I fully understand people's anger at the bankers, but what I don't
understand is where the same people think the wealth and taxes are
going to come from to get the UK out of this recession.

When "New" Labour came to power, 20% of the UK's GDP came from
manufacturing. That is now down to 11%. The importance of the City
of London and its investment bankers is therefore even greater now
than ever before.

I think the emphasis is on the wrong part. What can we do to increase
manufacturing, where something useful is created and sold? Or providing
tangible services for sale?

I don't have much sympathy for the idea that investment banking is a "good
thing" - when you pare it down, they are basically leeches, living off
others.



... and investing in companies, including in manufacturing.

Where do manufacturing firms go to when they need to invest in new
capacity? The City.


But not banks, typically. Private equity firms mainly.
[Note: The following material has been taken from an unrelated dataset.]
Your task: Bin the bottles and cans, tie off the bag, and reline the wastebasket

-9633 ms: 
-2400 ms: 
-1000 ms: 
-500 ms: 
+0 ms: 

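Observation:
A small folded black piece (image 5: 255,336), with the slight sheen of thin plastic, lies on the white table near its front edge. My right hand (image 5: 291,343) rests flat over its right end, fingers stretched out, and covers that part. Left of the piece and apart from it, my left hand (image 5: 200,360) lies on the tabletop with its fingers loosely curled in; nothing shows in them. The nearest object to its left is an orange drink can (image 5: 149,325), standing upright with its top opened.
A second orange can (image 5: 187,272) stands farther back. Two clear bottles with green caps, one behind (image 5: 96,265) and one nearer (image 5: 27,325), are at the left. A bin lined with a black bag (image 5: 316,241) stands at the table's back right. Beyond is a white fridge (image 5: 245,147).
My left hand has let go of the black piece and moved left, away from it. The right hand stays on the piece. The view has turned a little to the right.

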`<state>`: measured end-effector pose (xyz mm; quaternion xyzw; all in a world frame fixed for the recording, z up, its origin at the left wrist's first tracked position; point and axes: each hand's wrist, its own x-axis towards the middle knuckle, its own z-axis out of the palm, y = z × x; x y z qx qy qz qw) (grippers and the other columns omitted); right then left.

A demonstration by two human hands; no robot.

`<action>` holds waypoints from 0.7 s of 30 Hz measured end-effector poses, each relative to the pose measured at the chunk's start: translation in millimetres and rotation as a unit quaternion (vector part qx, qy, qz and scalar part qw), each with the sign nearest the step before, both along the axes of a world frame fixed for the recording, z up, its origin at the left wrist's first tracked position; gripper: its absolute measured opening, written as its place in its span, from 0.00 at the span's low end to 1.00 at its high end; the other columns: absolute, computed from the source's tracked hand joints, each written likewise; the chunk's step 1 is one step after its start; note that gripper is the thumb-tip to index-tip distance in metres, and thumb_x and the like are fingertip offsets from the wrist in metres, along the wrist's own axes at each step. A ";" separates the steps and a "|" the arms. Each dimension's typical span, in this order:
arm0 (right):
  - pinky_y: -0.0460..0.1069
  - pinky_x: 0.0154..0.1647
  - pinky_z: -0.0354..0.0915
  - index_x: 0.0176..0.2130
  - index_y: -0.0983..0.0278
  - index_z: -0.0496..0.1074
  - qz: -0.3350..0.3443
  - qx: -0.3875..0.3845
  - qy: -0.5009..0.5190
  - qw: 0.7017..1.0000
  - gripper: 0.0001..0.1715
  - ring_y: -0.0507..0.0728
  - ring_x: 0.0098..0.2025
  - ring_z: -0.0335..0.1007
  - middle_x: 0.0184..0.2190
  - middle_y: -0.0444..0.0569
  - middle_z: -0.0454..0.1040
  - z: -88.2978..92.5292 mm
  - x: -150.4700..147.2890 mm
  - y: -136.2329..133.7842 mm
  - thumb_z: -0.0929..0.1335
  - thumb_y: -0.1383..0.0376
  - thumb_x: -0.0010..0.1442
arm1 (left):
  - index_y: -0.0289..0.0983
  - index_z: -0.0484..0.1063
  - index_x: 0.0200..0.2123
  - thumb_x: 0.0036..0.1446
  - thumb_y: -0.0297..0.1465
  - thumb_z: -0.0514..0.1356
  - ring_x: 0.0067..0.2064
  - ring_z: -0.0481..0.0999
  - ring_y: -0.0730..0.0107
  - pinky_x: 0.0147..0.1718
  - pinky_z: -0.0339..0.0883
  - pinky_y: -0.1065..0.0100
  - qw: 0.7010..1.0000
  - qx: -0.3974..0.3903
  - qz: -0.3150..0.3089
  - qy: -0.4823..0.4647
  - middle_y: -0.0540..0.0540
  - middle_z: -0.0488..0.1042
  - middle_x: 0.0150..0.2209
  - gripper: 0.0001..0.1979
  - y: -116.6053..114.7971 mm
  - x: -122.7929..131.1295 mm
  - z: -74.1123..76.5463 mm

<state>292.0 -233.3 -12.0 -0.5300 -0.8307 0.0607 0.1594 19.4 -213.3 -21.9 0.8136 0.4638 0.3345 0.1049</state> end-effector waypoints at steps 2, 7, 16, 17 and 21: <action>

Banks are where INDIVIDUALS go for loans, by and large. Or other banks.
Via LIBOR etc.


Like so many people, you blind hatred of bankers also blinds you to
the good that they do. The fact is, the UK has a large financial
services sector that is capable of creating an awful lot of wealth,
employing an awful lot of British people and paying an awful lot of
taxes on their profits.

Why would you wish to damage it? To do so would damage us all.


You don't know enough about how the financial system works mate. Most of
it could be run by far less well paid people, probably better, with a
decent set of rules. High st banking especially.

There is absolutely no moral justification for using depositors money to
play poker with.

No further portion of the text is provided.